El Gobierno de Keiko Fujimori corre el riesgo de repetir exactamente los errores de Pedro Castillo, Dina Boluarte, José Jerí y José Balcázar: responder con medidas aisladas sin construir un Plan Nacional Integral contra la Criminalidad. El llamado Plan Escudo puede reforzar rutas y paraderos, pero si no está integrado a una estrategia nacional con inteligencia, investigación financiera, control penitenciario, fiscalías especializadas, protección a transportistas y presencia territorial, seguirá siendo apenas un paliativo.

Y el problema no termina en Lima y Callao. La extorsión ya golpea a transportistas, comerciantes y empresarios en numerosas regiones.
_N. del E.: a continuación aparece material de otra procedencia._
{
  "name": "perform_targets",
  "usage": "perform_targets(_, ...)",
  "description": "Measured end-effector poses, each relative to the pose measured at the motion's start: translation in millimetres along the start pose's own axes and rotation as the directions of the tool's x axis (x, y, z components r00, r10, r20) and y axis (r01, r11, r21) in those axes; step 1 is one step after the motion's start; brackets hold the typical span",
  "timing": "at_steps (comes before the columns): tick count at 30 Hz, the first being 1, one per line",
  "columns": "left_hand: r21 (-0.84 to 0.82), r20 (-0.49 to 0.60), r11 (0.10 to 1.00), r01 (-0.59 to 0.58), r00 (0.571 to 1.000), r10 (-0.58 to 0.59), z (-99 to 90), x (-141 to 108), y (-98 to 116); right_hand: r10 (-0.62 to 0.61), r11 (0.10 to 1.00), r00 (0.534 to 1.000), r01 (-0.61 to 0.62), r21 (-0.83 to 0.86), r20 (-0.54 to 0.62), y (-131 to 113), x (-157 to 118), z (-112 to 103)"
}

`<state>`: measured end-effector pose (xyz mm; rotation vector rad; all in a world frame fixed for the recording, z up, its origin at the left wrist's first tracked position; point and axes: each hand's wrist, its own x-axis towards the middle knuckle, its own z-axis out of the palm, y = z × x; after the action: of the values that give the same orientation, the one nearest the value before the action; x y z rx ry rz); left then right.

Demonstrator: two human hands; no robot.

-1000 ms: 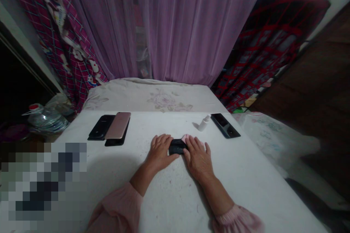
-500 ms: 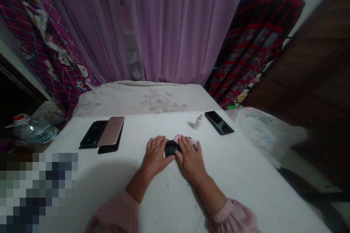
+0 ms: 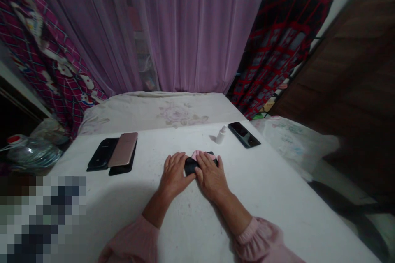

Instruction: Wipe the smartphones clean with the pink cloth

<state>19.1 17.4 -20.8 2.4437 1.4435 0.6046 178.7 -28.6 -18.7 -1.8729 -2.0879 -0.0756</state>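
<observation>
In the head view a black phone (image 3: 190,167) lies flat on the white-covered table, partly hidden under my hands. My left hand (image 3: 175,172) holds its left end, fingers along the far side and thumb along the near edge. A folded pink cloth (image 3: 195,155) is pressed onto the phone beneath the fingers of my right hand (image 3: 211,176). Behind my right hand stands a small white spray bottle (image 3: 221,135). Beside it lies another dark phone (image 3: 244,134).
At the left, a rose-gold phone (image 3: 124,149) rests partly on a dark one, next to a black phone (image 3: 103,153). A large water bottle (image 3: 26,152) stands off the table's left side. Purple curtains (image 3: 191,28) hang behind the table (image 3: 185,230).
My right hand and the pink cloth have shifted slightly left across the phone, showing more of its right end. My left hand stays at the left end. The view has turned slightly right.
</observation>
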Motion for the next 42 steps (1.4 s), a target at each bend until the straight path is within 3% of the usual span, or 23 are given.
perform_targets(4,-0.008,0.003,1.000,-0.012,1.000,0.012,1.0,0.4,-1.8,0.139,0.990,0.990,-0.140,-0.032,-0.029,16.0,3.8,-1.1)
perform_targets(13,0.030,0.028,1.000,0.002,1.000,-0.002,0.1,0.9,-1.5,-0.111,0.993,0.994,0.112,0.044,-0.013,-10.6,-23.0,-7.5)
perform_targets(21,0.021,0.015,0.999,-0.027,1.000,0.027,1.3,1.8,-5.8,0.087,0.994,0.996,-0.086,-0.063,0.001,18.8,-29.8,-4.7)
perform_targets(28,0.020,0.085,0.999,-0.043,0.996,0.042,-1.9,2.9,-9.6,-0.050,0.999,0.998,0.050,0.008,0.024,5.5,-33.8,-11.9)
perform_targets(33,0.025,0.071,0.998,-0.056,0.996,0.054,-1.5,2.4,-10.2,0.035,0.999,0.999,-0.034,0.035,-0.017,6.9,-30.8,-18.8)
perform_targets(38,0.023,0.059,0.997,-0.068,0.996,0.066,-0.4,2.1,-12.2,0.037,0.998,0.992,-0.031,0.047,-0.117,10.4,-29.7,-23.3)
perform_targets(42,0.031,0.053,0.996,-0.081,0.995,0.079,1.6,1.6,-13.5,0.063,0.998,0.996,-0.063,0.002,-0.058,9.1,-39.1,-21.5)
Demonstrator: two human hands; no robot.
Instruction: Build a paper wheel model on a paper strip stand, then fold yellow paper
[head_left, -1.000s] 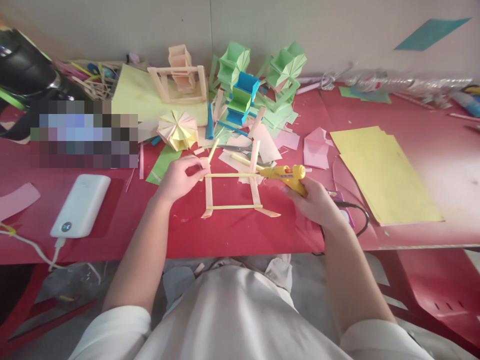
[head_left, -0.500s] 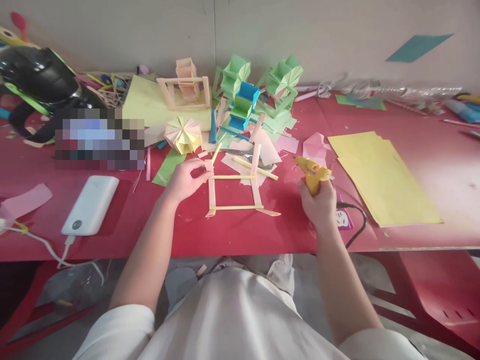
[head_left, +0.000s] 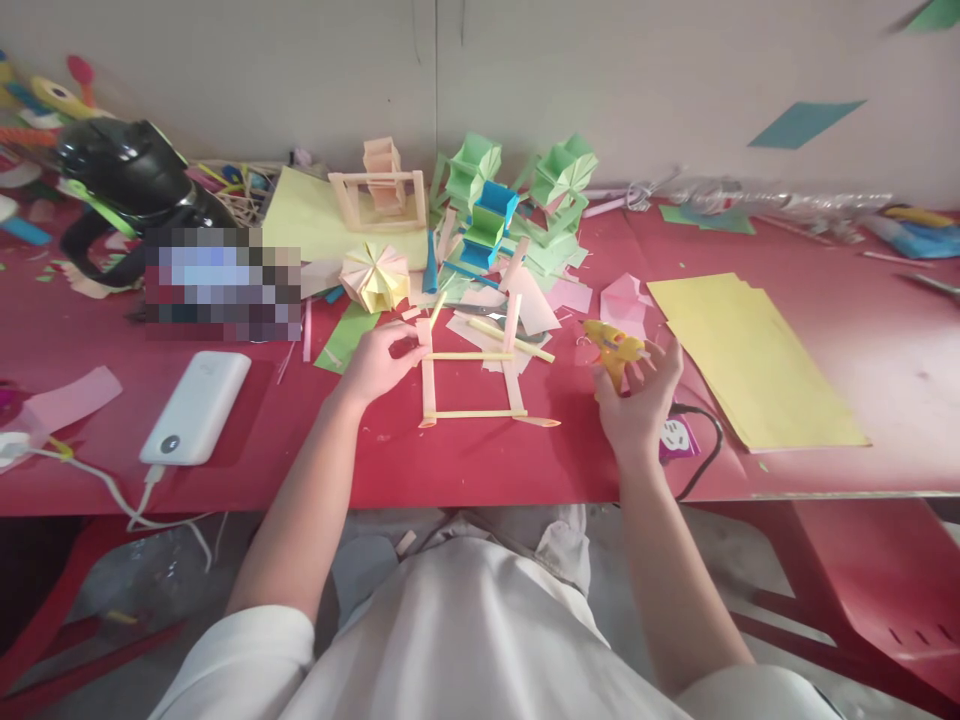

Combatirla únicamente desde la capital reproduce un centralismo absurdo frente a organizaciones criminales que no reconocen fronteras distritales ni regionales.

Los gremios plantean reforzar unidades policiales y fiscales, controlar comunicaciones desde penales y aumentar vigilancia en corredores críticos. Son propuestas elementales. Lo inquietante es que tengan que ser los propios amenazados quienes recuerden al Estado cómo debe protegerlos.

El Ejecutivo debería convocar una verdadera Mesa Nacional de Seguridad con Policía, Ministerio Público, Poder Judicial, INPE, UIF, telecomunicaciones, bancos, gobiernos regionales, municipios y gremios empresariales. El crimen funciona como red; el Estado sigue operando por compartimentos.

El paro del 25 de agosto puede suspenderse con una reunión. La crisis, no. Lo que los transportistas exigen no es una foto con funcionarios, sino una estrategia capaz de reducir ataques y devolver seguridad.

Reflexión final
Cuando los ciudadanos tienen que paralizar una ciudad para conseguir que el Gobierno los escuche, algo está fallando profundamente. Si no hay plan, mando, inteligencia y resultados, cualquier “escudo” será apenas propaganda frente a delincuentes que ya aprendieron a perforarlo. (Foto ilustración: lacajanegra.blog).